- Born: c. 1501 Scotland
- Died: 5 July 1565 near Strabane, Tír Eoghain, Ireland
- Title: 6th Clan Chief
- Predecessor: Alexander MacDonald, 5th of Dunnyveg
- Successor: Archibald MacDonald, 7th of Dunnyveg
- Spouse: Lady Agnes Campbell

= James MacDonald, 6th of Dunnyveg =

Scottish-Gaelic lord

James MacDonald (Note: Also anglicised MacDonnell and MacConnel) (Scottish Gaelic: Séamus Mac Dhòmhnaill; c. 1501 – 5 July 1565), 6th Chief of Clan MacDonald of Dunnyveg, was a Scottish-Gaelic lord.

==Biography==
MacDonald was the son of Alexander MacDonald, lord of Islay and Kintyre (Cantire), and Catherine MacDonald, daughter of the Lord of Ardnamurchan.

His wife was Lady Agnes Campbell, daughter of Colin Campbell, 3rd Earl of Argyll and his wife Lady Jean Gordon. They married in 1545, forming an alliance. The same year, he was elected Lord of the Isles, making MacDonald and Campbell significant figures in Scotland.

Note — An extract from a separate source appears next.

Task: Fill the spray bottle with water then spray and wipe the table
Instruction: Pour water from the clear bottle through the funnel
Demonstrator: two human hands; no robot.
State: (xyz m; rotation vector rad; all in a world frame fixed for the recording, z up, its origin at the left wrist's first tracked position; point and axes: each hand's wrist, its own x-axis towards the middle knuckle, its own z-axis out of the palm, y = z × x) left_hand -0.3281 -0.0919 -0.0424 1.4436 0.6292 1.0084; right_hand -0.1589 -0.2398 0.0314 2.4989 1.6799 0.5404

To further solidify the bond between the families, the Earl of Argyll granted MacDonald his "four score merklands" of Ardnamurchan, to be held by MacDonald under the Earl and his successors, and with seisin following immediately after. MacDonald had to pay 1000 merks for these lands, which was considerably under their real value.

He organised the release of his brother, Sorley Boy MacDonnell, in 1551, in exchange for George Bustsyde, a prisoner he held after a battle on the island of Reachrainn (now Rathlin Island).

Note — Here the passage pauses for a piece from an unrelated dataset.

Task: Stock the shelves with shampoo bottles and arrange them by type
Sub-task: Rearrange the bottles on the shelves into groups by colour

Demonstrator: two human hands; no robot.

In 1560, James MacDonald and the Earl of Argyll made a bond to resist any French incursions in Ireland, but MacDonald changed his position after Mary, Queen of Scots returned from France to rule Scotland in person, and his wife was received at court.

During the Battle of Glentasie on 2 May 1565, MacDonald and Sorley Boy were captured by Shane O'Neill and imprisoned. MacDonald succumbed to his wounds shortly after being captured, while being imprisoned at Castle Crocke, near Strathbane.

==Family==
By his wife, Agnes, daughter of Colin Campbell, 3rd Earl of Argyll and Lady Jean Gordon, he was the father of:
- Archibald MacDonald, 7th of Dunnyveg, died without issue in 1569.
- Angus MacDonald, 8th of Dunnyveg, died circa 1613.
- Ranald MacDonald of Smerby, married a daughter of Bannatyne of Kames, died 1616.
- Coll MacDonald, died at Eilean Mor Cormac.
- Donald Gorm MacDonald of Carey, killed during the Battle of Ardnaree, Ireland in 1586.
- Alexander Carragh MacDonald of Glenarm, also killed during the Battle of Ardnaree, Ireland in 1586.
- Finola MacDonald, married Sir Hugh O'Donnell, Chief of Clan O'Donnell and King of Tír Chonaill. Through him she became the mother to Red Hugh O'Donnell, Rory O'Donnell, 1st Earl of Tyrconnell, and Cathbar O'Donnell.